Supply-side economics
Supply-side economics or trickle-down economics is a theory that if taxes were cut on the richest people in society, rich people would use their extra money to invest in the economy, but if taxes were increased, the wealthy would leave the country and invest somewhere else where the tax rates are lower. People who support supply-side economics believe that taxes punished productivity and if they were lowered, people would produce more goods and services. Many supporters of supply-side economics also support things such as limited government spending, low inflation, and regulating the economy less.
Economist Arthur Laffer supported supply-side economics with a theory called a Laffer Curve. The theory stated that government will get no money if taxes were too high—nobody would pay them—and that the government would not get enough money if taxes were too low. The theory also stated that if taxes were too high, the economy would be less productive and it would give the government less money and that if taxes were low, the economy would be productive and the government would get more money.
Supply-side economics was used while Ronald Reagan was president during the 1980's. Income taxes on the wealthiest Americans were cut from 70% to 50% to 28% during his two terms.
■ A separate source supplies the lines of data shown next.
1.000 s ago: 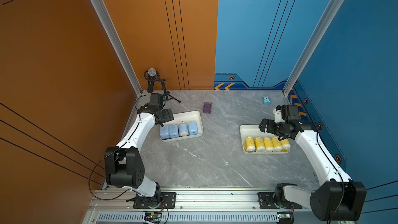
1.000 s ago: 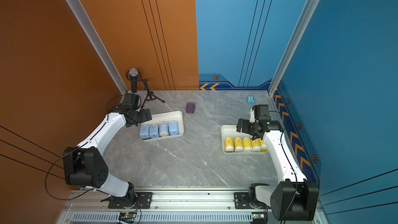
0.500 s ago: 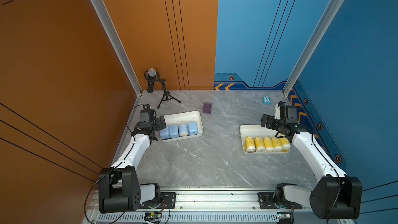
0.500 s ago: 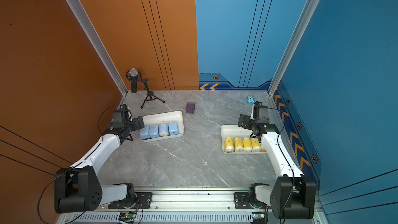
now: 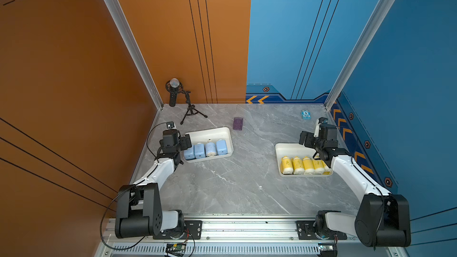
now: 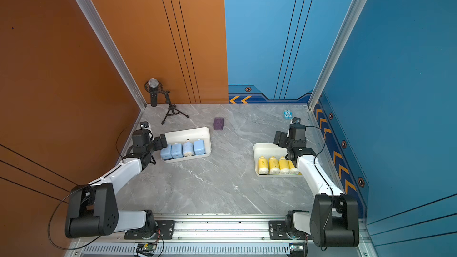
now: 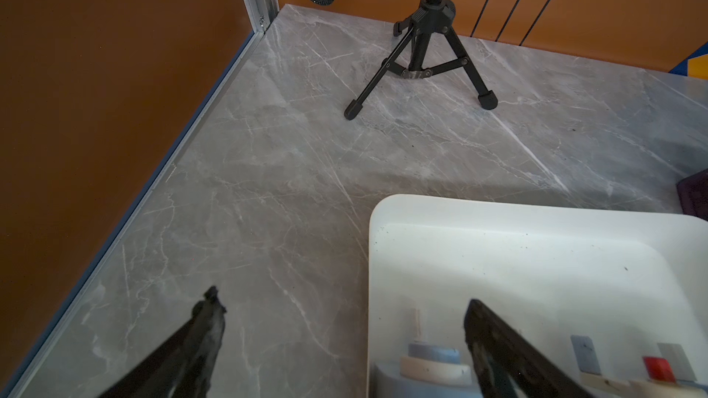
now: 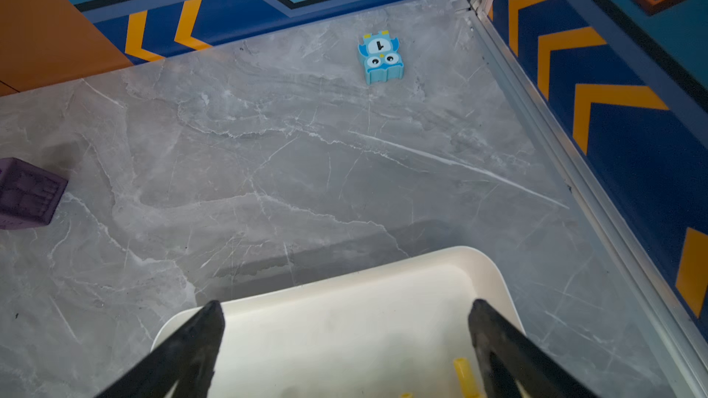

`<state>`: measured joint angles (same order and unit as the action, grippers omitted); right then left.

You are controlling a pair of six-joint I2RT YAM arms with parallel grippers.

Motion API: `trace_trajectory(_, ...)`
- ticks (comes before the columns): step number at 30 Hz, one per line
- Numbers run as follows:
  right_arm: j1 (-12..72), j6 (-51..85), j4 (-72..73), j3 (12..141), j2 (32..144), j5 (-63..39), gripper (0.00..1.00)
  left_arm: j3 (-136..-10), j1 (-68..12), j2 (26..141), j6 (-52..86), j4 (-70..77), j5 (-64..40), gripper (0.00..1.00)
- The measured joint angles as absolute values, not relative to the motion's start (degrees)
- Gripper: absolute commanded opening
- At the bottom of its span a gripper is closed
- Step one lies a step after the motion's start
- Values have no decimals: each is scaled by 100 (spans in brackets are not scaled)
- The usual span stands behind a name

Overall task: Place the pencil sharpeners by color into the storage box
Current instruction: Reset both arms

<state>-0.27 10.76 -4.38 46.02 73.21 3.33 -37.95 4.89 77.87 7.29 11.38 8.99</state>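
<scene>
Several light blue pencil sharpeners [image 5: 199,150] lie side by side in the left white storage box [image 5: 210,131]. Several yellow ones [image 5: 298,165] lie in a row in the right white storage box [image 5: 284,145]. My left gripper [image 5: 185,142] hovers open at the left end of the blue row. In the left wrist view one blue sharpener [image 7: 433,361] shows low between the spread fingers of that gripper [image 7: 343,300], not gripped. My right gripper [image 5: 304,139] hangs open over the far, bare part of the yellow box [image 8: 344,281] and holds nothing [image 8: 346,305].
A microphone on a small tripod [image 5: 190,112] stands in the far left corner. A dark purple block [image 5: 238,123] sits just beyond the left box. A small blue cartoon-face box [image 5: 306,114] lies near the far right corner. Walls close in the left, back and right.
Both arms have drawn back toward their bases, elbows lower. The left gripper slid from the box's far left corner to the end of the blue row. Both grippers stay open.
</scene>
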Motion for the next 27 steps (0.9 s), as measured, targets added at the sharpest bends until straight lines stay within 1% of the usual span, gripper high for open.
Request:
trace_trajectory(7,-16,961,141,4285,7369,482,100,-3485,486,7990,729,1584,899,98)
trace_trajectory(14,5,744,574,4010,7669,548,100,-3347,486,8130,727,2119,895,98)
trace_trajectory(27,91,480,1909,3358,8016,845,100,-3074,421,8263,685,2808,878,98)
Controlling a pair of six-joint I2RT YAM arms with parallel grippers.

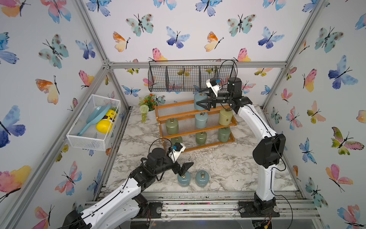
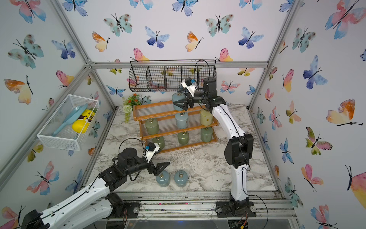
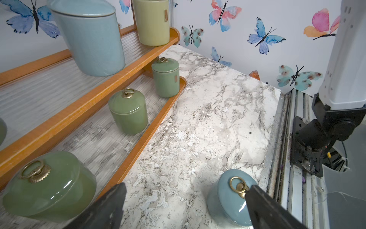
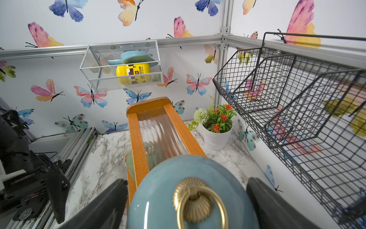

Also, capital gains taxes were cut. Supporters of supply-side economics mention that those tax cuts have resulted in economic recovery during the 1980's and the strong economic boom in the 1990's and first decade of the 21st century.
Critics of supply-side economics say that the wealthy gain a lot of money in the hope that a very small amount of it will trickle down to the poor, and they call it voodoo economics. Many critics say that supply-side economic policies are bad because they result in a bigger gap between the rich and the poor. They also criticize that the reduction in taxes results in the cutting of programs for the poor people who need it. Other critics point out that large supply-cuts tax cuts, in combination with increases in military spending, has resulted in the government being in a large amount of debt.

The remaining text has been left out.